For one thing, a mother these days is often in charge of household finances because she’s the only adult present. While mothers shown in advertising almost invariably look middle class—even as they have become more diverse in ethnicity and even marital status—a large number of real-life mothers are downright poor, while others struggle to keep their heads above water. One striking sign of this: 66% of mothers in a June 2016 BabyCenter survey said they worry about having enough money to raise their children. Meanwhile, lots of mothers who are affluent are tightfisted in their spending.
Many mothers operate on tight budgets. Even at the upper reaches of the income scale, mothers are determined not to spend more than they must. Bargain hunting, sometimes via digital tools, is a recurring theme in their shopping.
About eight in 10 mothers have smartphones, according to January 2016 polling by Edison Research. So, that device is well-positioned to power their shopping. A September 2015 survey by Research Now for Roth Capital Partners (ROTH) asked millennial mothers to cite smartphone activities they conduct while in-store or out shopping, and the most mentions (by 75.2% of respondents) went to “search for better prices elsewhere.” More than six in 10 (62.1%) said they “search for/download mobile coupons.” In AOL’s survey, 42% said they look for coupons and deals via smartphone when food shopping, though even more (67%) do so via computer.
A Simmons survey found mothers in general intent on deals. Seven in 10 “always look out for special offers” nearly six in 10 “tend to hold out on buying things I want until they go on sale.” In both cases, mothers were a bit more likely than women in general to do so.
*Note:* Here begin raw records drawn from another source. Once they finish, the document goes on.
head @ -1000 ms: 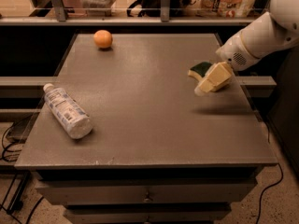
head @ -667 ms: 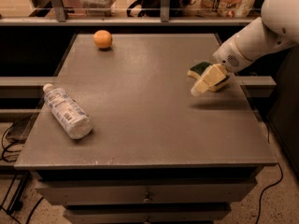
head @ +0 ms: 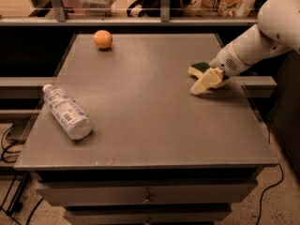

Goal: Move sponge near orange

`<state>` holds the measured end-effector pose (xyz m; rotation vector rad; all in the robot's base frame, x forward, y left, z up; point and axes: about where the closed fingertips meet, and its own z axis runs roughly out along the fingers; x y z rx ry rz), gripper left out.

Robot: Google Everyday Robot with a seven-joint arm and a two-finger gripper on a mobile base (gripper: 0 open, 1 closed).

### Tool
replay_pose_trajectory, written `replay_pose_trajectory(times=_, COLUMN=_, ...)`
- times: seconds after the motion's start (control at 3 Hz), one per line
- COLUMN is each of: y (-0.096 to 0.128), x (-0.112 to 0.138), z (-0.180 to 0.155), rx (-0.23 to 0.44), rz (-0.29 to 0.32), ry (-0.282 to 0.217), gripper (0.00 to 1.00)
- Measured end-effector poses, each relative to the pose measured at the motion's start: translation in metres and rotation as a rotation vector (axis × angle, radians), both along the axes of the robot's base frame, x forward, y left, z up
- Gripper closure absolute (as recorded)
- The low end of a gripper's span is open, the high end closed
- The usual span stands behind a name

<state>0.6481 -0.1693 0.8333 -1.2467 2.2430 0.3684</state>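
The sponge (head: 199, 68), dark green on top over pale yellow foam, lies near the right edge of the grey table (head: 150, 111). The gripper (head: 205, 82), pale yellow, is low over the table right beside the sponge, on its near side, and hides part of it. The white arm reaches in from the upper right. The orange (head: 102, 39) sits at the far left corner of the table, well away from the sponge.
A clear plastic water bottle (head: 67, 111) lies on its side near the table's left edge. A railing and shelves with packaged goods run behind the table. Cables lie on the floor at both sides.
The gripper has moved slightly to the left and toward the table's near side, staying beside the sponge. The sponge, orange and bottle have not visibly moved.
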Motion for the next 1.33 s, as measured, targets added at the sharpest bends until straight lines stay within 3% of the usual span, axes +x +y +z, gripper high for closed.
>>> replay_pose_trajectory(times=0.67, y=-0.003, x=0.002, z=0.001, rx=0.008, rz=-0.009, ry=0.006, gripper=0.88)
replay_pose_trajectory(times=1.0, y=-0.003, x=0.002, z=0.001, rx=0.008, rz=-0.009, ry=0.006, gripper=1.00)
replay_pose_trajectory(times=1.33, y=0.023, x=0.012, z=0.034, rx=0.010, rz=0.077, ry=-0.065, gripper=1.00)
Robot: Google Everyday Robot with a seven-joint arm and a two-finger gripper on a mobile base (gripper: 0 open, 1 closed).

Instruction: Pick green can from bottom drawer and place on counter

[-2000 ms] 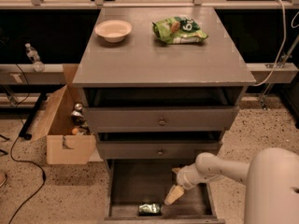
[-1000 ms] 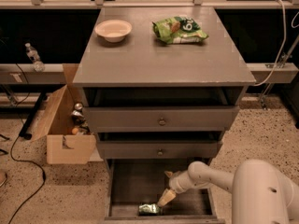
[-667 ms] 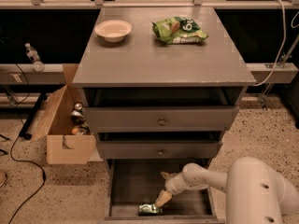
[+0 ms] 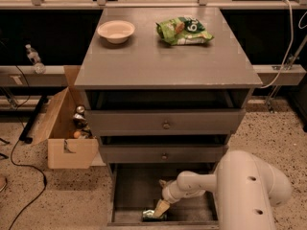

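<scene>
The green can [image 4: 153, 215] lies on its side near the front edge of the open bottom drawer [image 4: 129, 190], a shallow grey tray pulled out under the cabinet. My gripper [image 4: 160, 208] reaches down into the drawer from the right and its pale fingertips are right at the can, just above and to its right. The counter [image 4: 163, 56] is the broad grey top of the cabinet, well above the gripper.
A pale bowl [image 4: 116, 31] and a green snack bag [image 4: 183, 30] sit at the back of the counter. Two knobbed drawers [image 4: 165, 123] overhang the bottom drawer. An open cardboard box [image 4: 67, 128] with items stands on the floor to the left. My white arm [image 4: 244, 190] fills the lower right.
My gripper has moved left and lower inside the bottom drawer, closing in on the green can. The can has not moved.
</scene>
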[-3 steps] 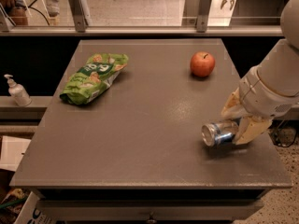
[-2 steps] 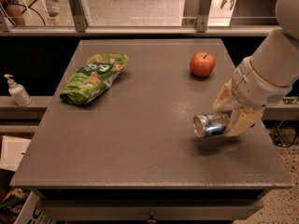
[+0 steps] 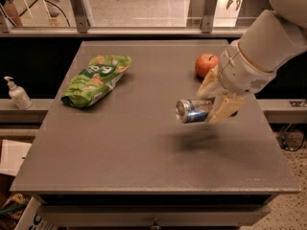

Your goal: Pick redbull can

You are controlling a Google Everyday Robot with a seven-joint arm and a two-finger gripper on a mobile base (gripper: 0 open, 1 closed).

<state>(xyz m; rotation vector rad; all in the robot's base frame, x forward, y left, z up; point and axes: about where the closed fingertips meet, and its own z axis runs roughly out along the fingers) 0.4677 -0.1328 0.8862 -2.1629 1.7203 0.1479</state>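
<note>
Gripper (image 3: 209, 106) holding the redbull can (image 3: 191, 111) above the desk (image 3: 144, 171).
The jaws grasp the can, which lies horizontal and clear of the surface, with its shadow below; the apple (image 3: 206, 64) sits near, the green snack bag (image 3: 96, 79) well apart.

Lab or office test bay, by the look: bare grey table (image 3: 144, 171), railing posts (image 3: 79, 8), speckled floor (image 3: 144, 4), pump bottle (image 3: 18, 94) on ledge. Robot gripper (image 3: 211, 110) above table's right side, clamping can (image 3: 189, 111).
</note>
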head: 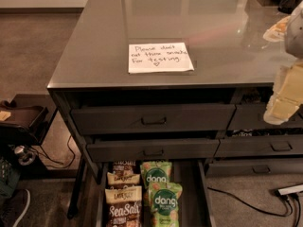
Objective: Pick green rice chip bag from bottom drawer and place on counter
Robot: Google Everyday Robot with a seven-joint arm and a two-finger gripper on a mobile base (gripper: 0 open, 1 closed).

As kids grow up, back-to-school shopping brings out mothers’ economizing impulses. In a June–July 2016 survey of parents by the National Retail Federation, “discount stores” topped the list of channels they used for such purchases, cited by 60.5% of respondents. Likewise, when Field Agent polled mothers on their back-to-school shopping aims this year, 55% picked “price” as their top priority.
Low-income mothers may not have a car to go from store to store in pursuit of specials. The upper-income mothers are apt to be better equipped with digital devices for comparison shopping. And a mother in whose household a father can take his turn watching the kids may have more time and energy than a single mother for hunting the best buys. Moreover, lower-income mothers may be reluctant to take a chance on a low-priced product that could turn out to be a dud, thus necessitating a further expenditure. Income level aside, the same mother can be economizing in one shopping trip and splurging in another.